Весна уже приходила ко мне смелее. В наших отношениях мы становились все свободнее и старались как можно больше взять от жизни, так не похожей на войну. Но рана заживала слишком быстро. Должен признаться, я не радовался такому скорому выздоровлению.
Такая раздвоенность удаляла меня больше, чем я мог предположить, от всего, что творилось вне этого дома, от того, чем жили мои сверстники, мои товарищи по оружию. Иногда я чувствовал неловкость, на душе было тяжело. Я старался отвлечься, притупить боль, не думать ни о чем, что могло бы помешать этим минутам радости, украденной у суровой действительности. Я находил оправдание своему поведению в том, что мне пришлось пережить, и в том, что еще ждет меня. Счастье никогда не бывает полным, если приходится боязливо озираться, а со мной было именно так.
За несколько дней до того, как я встал на ноги, Глухой принес мне пачку писем, скопившихся в доме попа за все это время. Раньше он их не давал мне, чтобы я не разволновался. Писем было много, я распечатывал их одно за другим, всматривался в подписи. Читал я их до вечера, разбираясь в неразборчивых почерках, фразах без точек и запятых. Время за чтением проходило незаметно. Два письма, которые мне особенно понравились, я отложил для Весны. В одном из них говорилось о ней, о каком-то сражении, где она отличилась. Раз так пишут, значит, ничего не подозревают. Я пожалел, что девушка не здесь: из осторожности мы решили, что она сегодня не придет.

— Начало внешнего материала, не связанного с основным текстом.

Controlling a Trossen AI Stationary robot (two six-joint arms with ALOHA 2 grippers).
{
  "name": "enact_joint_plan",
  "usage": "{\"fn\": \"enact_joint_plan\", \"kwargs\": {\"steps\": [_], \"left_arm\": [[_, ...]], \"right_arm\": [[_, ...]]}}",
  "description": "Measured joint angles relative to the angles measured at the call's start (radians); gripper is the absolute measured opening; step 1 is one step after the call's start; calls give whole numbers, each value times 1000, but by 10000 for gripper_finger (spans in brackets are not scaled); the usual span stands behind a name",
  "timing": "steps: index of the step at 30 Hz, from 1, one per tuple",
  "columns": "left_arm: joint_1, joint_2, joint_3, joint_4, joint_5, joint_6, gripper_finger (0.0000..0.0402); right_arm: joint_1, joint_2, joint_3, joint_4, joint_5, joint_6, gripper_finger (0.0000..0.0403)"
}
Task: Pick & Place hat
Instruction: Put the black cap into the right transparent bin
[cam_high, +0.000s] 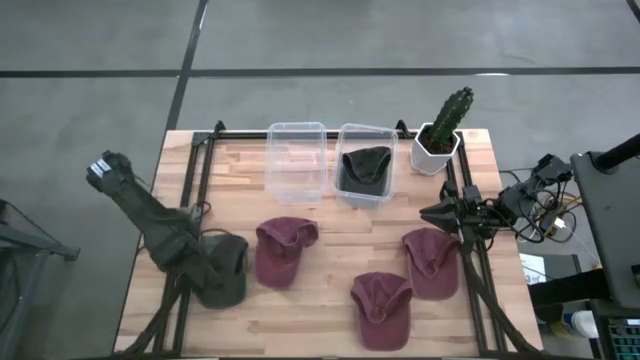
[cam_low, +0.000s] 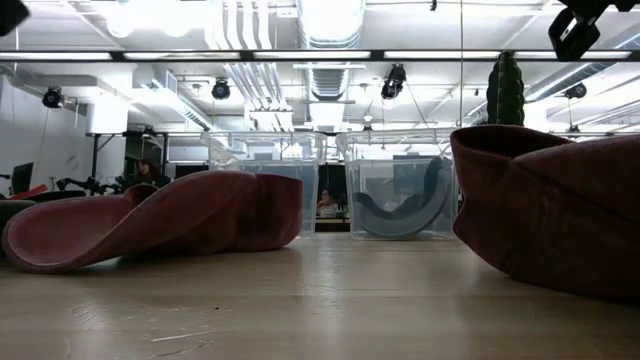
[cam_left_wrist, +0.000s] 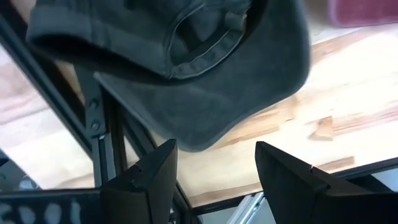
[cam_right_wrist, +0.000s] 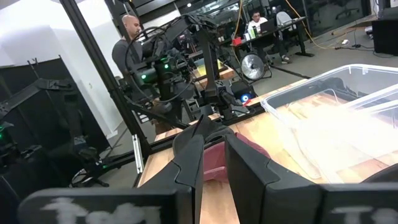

На следующий день я читал остальные. Мне попалось письмо, в котором говорилось об одной молодой паре. Поняв, о чем речь, я решил не углубляться в письмо, чтобы не узнать в нем нас двоих. Но слова письма притягивали меня и, словно нарочно, заставили остановиться как раз на том, чего я хотел избежать:
«Мы убедились, что они часто встречались тайно, искусно устраивая так, чтобы вместе идти в разведку и в деревню… Речь идет о тех двоих, которые, помнишь, подожгли танк. Ты их тогда похвалил. По-видимому, с того все и началось. Но честь отряда выше всего. Мы в недоумении, не знаем, что делать. Что, если и другие возьмут с них пример? Помочь нам может только твой совет…»
Я схватил другое письмо:
«У нас наказан боец, распространявший слух, что Бора-Испанец лечит свои раны в объятиях Весны…»
В других письмах, которые я даже не стал читать, наверняка были подобные слова. Все словно подстроено, чтобы, обвиняя других, осудить меня. Люди спрашивали моего совета и суда. Чтобы ответить, мне нужна была смелость. Я не видел пути ни вперед, ни назад, словно сорвался в какую-то глубокую пропасть, из которой не выбраться. Снова во мне столкнулись два человека, и в беспощадной борьбе одерживает верх то один, то другой.
Я должен был сделать то, чего требовал от других. К этому меня обязывали полученные письма и завоеванный здесь, на Витуне, авторитет. Мне надо было судить самого себя по тем законам, какие я применял в отношении других. Но не было сил произнести приговор.
Можно ли заставить себя перестать любить? Запретить себе? Есть ли что-нибудь тяжелее моего положения? Но на нас с Весной смотрит вся Витуна. Я не находил себе оправдания: ведь на Витуне все молоды. Каким же должно быть истинное решение в этом столкновении двух противоположных личностей? Примирения между ними быть не могло.
Мои муки, как и эти письма, по сути своей и были приговором. Но у меня не было сил сказать Весне, что мы должны пожертвовать нашей любовью ради той, другой, которой мы обязаны отдать всего себя. Я выбрал несколько писем, самых суровых, и положил их на стол. Им я предоставлю последнее слово.
Весна опоздала на день, а он мне показался целой вечностью. Я не заметил, как она вошла, услышал только ее испуганный голос:
— Что с тобой? Ты чем-то взволнован? Побледнел, осунулся, словно в тебе не осталось ни капли крови. Лицо в морщинах. Доктор приходил?
— Эту болезнь доктора не лечат.
— Опять бред. Иду за доктором.
— Нет, ни в коем случае, Весна! — Я взял ее за руку и усадил.
— А это что? — спросила она, запустив пальцы в мои волосы. — Седина! И сколько их, белых!
Весна поднесла к моему лицу большое зеркало. Я не узнал себя. Просто не верилось, что это я, что это мое лицо и волосы, так я изменился за эти два дня. Я оттолкнул зеркало. Как я был бы счастлив, если бы это был бред: пройдет приступ, и все исчезнет — и письма, и моя омраченная совесть, и привидение из зеркала.
— Тебе идет седина! Но седеть еще слишком рано!
— До сих пор и я думал, что рано.
— И теперь должен так думать. Эта седина не от возраста. Да и не так уж их много, седых волос. Но как они неожиданно появились!